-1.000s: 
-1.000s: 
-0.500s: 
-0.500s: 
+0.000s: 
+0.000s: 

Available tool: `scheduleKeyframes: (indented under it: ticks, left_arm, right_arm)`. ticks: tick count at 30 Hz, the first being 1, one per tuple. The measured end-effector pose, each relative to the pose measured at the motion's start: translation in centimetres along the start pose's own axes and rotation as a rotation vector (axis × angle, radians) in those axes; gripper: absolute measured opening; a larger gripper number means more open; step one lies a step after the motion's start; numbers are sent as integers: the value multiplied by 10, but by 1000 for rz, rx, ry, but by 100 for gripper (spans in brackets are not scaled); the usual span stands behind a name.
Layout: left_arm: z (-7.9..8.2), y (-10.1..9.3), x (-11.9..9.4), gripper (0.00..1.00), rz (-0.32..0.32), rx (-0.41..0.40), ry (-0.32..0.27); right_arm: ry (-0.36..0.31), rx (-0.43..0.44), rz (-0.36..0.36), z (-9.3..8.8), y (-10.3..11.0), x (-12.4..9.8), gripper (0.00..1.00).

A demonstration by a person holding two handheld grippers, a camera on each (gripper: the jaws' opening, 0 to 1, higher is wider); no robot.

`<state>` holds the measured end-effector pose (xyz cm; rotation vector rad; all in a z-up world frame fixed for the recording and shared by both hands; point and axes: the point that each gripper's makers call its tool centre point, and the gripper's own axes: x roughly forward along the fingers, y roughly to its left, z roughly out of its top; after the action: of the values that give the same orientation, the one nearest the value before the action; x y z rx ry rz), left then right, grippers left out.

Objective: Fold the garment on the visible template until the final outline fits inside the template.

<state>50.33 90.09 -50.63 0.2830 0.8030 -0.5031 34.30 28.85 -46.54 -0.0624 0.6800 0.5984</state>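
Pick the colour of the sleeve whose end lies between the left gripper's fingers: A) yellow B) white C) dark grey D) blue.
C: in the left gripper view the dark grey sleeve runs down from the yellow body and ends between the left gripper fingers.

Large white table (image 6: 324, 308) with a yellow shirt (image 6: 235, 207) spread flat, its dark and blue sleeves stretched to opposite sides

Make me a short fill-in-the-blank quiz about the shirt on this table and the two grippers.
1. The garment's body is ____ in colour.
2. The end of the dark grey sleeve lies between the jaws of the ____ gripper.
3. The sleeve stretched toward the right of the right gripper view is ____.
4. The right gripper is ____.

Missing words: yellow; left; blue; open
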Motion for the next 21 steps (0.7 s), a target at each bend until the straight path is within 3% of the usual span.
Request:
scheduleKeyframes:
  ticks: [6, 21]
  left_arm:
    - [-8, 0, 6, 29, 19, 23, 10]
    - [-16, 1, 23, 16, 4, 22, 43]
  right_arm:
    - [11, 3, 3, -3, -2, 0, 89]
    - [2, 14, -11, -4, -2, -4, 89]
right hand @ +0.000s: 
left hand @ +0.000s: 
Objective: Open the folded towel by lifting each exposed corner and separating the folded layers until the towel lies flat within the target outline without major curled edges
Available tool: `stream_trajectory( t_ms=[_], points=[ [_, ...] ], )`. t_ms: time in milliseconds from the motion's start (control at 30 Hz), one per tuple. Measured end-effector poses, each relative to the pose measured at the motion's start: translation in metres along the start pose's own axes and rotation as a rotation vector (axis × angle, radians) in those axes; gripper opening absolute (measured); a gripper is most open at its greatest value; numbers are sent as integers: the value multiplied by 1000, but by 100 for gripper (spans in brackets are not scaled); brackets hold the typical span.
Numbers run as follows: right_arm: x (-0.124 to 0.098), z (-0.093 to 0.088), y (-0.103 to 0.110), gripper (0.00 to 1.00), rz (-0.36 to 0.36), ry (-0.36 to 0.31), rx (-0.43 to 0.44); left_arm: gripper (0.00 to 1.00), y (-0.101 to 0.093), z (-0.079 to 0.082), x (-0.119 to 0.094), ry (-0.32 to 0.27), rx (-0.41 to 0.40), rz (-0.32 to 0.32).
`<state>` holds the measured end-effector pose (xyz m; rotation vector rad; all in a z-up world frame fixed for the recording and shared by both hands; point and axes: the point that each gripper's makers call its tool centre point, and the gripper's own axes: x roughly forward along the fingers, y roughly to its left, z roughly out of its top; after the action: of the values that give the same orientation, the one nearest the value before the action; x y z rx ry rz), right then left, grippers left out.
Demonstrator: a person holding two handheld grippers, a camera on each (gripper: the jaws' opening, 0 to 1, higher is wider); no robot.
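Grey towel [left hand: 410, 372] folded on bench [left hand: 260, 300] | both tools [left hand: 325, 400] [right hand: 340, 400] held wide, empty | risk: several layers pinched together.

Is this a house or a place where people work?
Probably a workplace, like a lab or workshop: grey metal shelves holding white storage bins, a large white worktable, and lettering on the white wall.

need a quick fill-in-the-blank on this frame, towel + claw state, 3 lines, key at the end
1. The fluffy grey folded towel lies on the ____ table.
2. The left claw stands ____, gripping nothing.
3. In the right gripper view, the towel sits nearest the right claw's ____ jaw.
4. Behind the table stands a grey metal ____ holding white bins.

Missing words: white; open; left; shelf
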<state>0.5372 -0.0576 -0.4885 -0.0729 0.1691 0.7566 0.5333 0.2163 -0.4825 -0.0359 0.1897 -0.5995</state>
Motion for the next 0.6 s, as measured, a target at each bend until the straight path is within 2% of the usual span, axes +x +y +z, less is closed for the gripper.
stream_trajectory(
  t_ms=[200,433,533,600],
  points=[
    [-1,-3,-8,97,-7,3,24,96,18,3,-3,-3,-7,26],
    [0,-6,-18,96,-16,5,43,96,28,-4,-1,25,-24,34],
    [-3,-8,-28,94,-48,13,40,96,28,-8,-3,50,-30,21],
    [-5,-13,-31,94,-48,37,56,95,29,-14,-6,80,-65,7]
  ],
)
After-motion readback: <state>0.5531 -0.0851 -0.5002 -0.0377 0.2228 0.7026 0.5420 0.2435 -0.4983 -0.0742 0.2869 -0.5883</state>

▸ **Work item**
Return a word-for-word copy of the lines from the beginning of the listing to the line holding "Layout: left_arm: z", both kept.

▸ **Answer to this task**
-1.000s: 
-1.000s: 
-0.500s: 
-0.500s: 
+0.000s: 
+0.000s: 

Available tool: `scheduleKeyframes: (indented under it: ticks, left_arm, right_arm)`. ticks: tick count at 30 Hz, the first being 1, one per tuple. The measured end-effector pose, each relative to the pose measured at the motion's start: translation in centimetres along the start pose's own axes and rotation as a rotation vector (axis × angle, radians) in those axes; gripper: absolute measured opening; a larger gripper number means more open; step one lies a step after the motion's start; numbers are sent as integers: the value multiplied by 10, but by 1000 for rz, rx, ry, but by 100 for gripper (spans in brackets are not scaled); the usual span stands behind a name.
Layout: left_arm: z (-7.9..8.2), y (-10.1..9.3), x (-11.9..9.4), gripper (0.00..1.00), rz (-0.32..0.32), rx (-0.41..0.40), ry (-0.32..0.27); right_arm: ry (-0.36..0.31), rx (-0.43..0.44), rz (-0.36..0.36), z (-9.3..8.8), y (-10.3..11.0), x (-12.4..9.8), gripper (0.00..1.00).

Further output is not needed for this exercise.